§ PROBLEM DETAILS
How many lines in the material below contain the word "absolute"? Write only the number.
THE DATA Start Marker
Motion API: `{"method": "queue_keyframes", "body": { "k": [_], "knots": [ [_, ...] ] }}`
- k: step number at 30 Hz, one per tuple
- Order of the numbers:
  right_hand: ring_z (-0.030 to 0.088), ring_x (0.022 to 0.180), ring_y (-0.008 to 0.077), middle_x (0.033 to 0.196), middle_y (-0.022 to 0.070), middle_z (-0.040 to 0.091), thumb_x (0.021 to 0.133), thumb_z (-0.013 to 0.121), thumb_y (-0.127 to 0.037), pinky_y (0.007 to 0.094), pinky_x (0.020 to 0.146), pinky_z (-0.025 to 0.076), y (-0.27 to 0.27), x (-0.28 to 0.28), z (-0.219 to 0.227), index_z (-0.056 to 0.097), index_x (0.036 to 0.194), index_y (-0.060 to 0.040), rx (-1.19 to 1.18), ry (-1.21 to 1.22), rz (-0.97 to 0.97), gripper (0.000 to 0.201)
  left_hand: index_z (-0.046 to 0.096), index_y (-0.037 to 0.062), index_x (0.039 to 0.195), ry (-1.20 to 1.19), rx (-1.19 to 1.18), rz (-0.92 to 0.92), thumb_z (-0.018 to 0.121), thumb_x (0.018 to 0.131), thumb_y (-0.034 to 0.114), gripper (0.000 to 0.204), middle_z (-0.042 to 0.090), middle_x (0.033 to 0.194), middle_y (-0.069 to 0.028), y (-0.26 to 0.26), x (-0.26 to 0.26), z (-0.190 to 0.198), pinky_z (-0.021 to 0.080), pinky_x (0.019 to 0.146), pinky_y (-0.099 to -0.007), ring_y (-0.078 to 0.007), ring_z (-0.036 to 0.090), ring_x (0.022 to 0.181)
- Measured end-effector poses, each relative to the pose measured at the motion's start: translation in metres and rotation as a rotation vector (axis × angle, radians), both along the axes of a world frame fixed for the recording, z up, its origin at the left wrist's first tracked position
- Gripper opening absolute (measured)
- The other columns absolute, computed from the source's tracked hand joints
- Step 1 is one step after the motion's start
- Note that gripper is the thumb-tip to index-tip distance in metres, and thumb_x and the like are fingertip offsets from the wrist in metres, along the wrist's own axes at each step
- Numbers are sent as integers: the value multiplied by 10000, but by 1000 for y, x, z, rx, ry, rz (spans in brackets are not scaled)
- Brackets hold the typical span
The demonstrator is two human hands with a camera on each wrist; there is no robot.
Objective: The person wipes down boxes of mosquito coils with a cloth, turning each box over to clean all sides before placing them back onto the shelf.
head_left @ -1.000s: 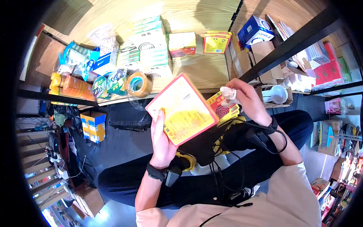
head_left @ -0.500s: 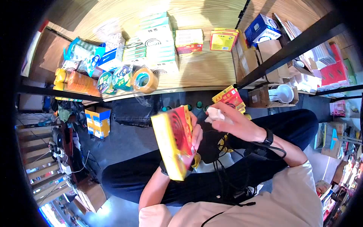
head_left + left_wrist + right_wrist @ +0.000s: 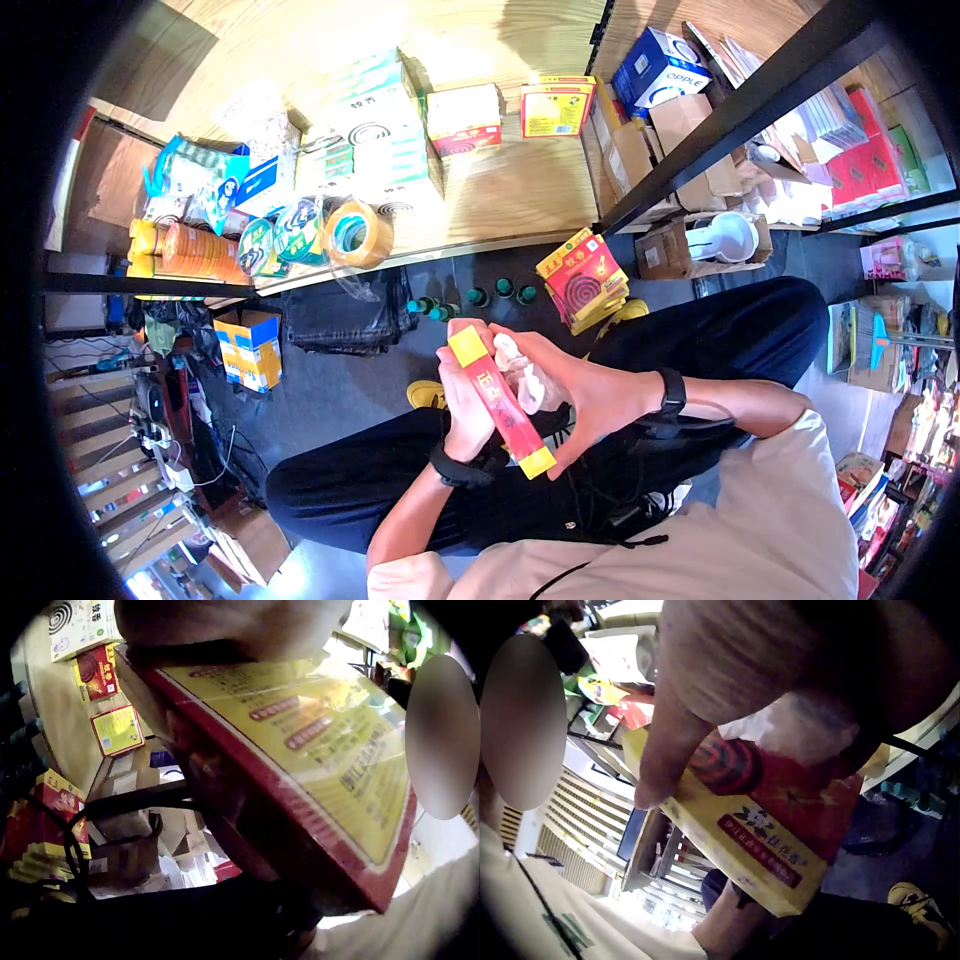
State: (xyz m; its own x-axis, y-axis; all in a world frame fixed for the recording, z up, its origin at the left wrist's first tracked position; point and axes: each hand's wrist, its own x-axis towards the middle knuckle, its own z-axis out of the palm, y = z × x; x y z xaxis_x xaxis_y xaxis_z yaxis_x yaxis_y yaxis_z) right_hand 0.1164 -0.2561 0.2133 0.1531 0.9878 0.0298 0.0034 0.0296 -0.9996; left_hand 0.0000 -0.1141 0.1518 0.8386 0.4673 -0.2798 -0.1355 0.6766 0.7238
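I hold a red-and-yellow mosquito-coil box (image 3: 508, 412) above my lap with my left hand (image 3: 464, 408), its narrow red side facing up at me. The bent fingers (image 3: 535, 352) of my right hand (image 3: 608, 398) grip a crumpled white tissue (image 3: 530, 385) against the box's red coil-printed face. Matching boxes (image 3: 585, 283) are stacked near my right knee, beside green-topped bottles (image 3: 503, 288) on the floor; a tape roll (image 3: 374, 240) sits at the edge of the wooden shelf (image 3: 520, 190).
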Motion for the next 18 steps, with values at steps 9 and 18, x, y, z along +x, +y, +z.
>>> {"method": "queue_keyframes", "body": {
  "k": [9, 18],
  "knots": [
    [335, 1437, 321, 1514, 214, 303, 570, 982, -359, 411, 1196, 289, 0, 1, -5, 70, 1592, 18, -19, -144, -21, 1420, 414, 38, 1198, 31, 778, 60, 375, 1093, 340, 322, 453, 1143, -83, 5, 14, 9, 401, 975, -319, -169, 467, 1065],
    [560, 1215, 208, 1330, 57, 534, 678, 884, -20, 364, 1065, 456, 4, 95, 9, 259, 1527, -31, 67, -64, -727, 1055, 495, -8, 1321, 62, 948, -454, 520, 1037, 171, 337, 587, 1267, -156, 5, 9, 17, 411, 1063, -367, -250, 559, 1227]
  ]
}}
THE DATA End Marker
§ ANSWER SECTION
2